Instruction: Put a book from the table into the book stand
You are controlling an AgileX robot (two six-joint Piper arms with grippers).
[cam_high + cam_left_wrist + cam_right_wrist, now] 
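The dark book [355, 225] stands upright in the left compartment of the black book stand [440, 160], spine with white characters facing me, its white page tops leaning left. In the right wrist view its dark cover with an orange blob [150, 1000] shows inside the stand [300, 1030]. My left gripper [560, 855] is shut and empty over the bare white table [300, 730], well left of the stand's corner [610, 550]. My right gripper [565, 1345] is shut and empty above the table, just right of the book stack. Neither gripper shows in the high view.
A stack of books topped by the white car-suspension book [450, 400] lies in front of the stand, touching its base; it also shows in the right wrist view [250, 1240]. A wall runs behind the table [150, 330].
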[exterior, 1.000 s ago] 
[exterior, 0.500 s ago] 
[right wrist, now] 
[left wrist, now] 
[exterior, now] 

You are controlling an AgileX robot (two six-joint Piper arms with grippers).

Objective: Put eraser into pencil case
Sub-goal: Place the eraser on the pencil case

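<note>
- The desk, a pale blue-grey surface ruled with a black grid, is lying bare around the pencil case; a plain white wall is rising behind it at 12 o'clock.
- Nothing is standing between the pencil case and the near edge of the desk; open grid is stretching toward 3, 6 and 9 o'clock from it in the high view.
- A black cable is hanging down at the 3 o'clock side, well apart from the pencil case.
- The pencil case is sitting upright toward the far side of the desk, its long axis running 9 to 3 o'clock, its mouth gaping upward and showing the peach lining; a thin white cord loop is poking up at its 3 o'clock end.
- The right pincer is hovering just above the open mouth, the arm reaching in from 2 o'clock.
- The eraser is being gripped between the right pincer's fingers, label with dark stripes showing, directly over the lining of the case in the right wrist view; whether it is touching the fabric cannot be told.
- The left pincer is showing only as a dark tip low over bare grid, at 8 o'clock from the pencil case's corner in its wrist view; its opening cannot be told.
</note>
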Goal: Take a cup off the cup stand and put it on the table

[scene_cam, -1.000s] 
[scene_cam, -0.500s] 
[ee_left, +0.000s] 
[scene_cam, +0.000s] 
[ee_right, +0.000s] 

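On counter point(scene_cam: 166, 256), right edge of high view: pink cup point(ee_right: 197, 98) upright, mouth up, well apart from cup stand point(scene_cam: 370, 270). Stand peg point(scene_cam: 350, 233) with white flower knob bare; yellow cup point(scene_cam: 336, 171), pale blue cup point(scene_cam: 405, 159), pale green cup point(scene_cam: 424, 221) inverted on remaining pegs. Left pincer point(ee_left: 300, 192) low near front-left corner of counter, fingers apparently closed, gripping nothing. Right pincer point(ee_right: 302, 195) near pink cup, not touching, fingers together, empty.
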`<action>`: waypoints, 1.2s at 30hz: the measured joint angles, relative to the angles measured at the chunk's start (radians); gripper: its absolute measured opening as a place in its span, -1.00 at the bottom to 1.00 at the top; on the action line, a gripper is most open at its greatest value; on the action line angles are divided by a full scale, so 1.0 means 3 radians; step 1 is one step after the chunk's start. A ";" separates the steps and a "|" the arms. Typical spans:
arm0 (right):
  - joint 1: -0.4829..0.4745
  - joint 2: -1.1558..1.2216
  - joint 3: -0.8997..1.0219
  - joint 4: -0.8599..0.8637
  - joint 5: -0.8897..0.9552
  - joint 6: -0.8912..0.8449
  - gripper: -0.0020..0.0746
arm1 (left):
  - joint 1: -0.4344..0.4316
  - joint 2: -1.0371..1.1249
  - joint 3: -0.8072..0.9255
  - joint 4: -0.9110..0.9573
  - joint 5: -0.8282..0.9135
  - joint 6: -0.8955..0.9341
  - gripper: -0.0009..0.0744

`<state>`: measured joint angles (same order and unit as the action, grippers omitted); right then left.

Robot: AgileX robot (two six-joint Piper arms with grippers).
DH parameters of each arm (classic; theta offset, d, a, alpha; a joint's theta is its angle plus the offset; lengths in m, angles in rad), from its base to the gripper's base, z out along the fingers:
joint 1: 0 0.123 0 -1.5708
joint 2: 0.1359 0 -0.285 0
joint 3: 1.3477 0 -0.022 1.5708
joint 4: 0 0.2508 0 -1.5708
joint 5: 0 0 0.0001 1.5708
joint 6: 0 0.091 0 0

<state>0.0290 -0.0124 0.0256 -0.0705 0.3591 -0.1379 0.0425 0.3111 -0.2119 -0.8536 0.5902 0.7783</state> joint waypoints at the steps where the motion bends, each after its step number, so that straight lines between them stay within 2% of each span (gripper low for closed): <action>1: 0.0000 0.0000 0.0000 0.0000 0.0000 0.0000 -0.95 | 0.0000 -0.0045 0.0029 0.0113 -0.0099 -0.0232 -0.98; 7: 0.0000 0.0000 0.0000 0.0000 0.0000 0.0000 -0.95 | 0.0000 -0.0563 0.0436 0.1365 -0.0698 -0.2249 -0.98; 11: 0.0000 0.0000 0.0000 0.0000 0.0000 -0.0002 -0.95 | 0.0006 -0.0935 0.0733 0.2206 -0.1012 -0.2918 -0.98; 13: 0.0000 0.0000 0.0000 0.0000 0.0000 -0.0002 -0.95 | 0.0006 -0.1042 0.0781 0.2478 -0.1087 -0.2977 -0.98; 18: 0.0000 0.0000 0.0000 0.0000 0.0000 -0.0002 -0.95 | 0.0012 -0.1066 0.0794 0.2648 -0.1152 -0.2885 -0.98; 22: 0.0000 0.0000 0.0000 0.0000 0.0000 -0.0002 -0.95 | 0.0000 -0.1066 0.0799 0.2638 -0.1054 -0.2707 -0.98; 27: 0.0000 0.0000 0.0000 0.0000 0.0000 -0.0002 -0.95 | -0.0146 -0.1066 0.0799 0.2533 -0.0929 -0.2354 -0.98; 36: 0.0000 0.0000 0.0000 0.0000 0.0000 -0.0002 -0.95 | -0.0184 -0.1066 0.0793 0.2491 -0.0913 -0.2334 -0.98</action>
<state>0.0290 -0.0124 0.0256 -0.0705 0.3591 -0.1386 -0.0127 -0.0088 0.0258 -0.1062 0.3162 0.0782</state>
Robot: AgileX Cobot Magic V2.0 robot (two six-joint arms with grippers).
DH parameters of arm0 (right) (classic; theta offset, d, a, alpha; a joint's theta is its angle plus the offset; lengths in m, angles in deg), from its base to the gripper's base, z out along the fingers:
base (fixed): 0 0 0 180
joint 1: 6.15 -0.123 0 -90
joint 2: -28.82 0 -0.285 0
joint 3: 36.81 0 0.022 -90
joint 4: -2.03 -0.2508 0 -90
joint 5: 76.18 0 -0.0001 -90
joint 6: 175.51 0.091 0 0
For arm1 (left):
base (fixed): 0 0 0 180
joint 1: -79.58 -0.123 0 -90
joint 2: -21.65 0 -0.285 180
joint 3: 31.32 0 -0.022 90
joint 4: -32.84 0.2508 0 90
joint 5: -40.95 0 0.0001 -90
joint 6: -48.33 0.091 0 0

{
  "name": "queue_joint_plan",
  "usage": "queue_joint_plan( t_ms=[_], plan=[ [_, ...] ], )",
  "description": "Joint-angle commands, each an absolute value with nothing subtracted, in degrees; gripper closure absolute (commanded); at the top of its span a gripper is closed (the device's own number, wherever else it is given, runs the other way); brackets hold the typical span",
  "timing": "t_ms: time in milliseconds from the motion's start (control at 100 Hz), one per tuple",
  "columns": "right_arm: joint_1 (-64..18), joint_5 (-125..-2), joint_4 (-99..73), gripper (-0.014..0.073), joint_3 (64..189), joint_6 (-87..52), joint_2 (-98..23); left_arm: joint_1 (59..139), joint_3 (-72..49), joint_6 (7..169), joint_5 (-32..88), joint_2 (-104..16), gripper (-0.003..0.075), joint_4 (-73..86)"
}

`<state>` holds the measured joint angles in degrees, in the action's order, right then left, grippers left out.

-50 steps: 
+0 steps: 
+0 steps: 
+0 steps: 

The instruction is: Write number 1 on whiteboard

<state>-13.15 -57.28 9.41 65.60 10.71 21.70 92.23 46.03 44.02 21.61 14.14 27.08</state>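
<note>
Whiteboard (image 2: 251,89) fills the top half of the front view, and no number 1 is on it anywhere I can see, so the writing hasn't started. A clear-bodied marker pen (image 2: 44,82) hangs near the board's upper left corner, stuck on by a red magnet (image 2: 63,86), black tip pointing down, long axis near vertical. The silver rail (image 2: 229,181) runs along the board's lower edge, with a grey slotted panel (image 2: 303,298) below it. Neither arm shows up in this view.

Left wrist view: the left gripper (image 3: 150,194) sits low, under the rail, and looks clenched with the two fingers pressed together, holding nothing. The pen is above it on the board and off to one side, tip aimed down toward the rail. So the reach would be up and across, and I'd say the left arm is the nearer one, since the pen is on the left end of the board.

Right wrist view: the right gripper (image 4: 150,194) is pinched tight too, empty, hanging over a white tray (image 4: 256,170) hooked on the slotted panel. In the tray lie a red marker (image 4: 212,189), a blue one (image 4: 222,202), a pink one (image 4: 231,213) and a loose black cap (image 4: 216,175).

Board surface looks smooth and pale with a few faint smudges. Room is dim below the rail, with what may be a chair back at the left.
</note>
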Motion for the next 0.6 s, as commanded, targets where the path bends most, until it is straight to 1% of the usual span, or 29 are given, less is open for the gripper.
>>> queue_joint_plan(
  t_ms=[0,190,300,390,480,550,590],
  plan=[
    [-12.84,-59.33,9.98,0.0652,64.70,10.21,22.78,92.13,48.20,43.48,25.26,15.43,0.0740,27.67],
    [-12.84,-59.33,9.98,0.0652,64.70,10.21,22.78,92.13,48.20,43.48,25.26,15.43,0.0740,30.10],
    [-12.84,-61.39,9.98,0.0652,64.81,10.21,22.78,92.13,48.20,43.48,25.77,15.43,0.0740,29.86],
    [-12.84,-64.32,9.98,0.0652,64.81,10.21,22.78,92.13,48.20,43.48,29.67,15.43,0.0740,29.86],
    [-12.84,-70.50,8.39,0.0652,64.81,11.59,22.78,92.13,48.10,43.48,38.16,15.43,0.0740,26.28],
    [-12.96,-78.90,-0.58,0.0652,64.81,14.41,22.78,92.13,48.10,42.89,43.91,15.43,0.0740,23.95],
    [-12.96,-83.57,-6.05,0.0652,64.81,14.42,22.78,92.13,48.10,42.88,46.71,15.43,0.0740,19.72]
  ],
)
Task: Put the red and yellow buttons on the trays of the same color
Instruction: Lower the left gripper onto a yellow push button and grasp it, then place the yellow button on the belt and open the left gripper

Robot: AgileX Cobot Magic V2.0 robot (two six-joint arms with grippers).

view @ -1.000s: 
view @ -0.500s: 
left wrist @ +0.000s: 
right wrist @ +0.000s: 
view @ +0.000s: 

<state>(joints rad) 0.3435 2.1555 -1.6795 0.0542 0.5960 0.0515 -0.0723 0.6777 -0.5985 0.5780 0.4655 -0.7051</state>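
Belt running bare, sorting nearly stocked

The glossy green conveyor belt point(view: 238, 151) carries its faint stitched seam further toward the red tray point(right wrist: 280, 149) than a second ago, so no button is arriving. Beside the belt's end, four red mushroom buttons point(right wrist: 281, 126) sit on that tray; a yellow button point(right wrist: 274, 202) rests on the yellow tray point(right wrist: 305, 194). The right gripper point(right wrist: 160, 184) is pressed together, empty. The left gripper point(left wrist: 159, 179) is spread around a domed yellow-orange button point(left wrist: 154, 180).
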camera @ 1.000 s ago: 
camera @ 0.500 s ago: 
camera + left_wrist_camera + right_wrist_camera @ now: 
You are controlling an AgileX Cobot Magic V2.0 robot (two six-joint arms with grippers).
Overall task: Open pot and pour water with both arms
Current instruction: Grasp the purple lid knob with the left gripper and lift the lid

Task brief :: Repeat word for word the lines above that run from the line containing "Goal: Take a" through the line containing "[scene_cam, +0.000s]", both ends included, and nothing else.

Response to this exercise ::
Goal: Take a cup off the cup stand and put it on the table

[scene_cam, -1.000s] 
[scene_cam, -0.500s] 
[ee_left, +0.000s] 
[scene_cam, +0.000s] 

No further answer will be given.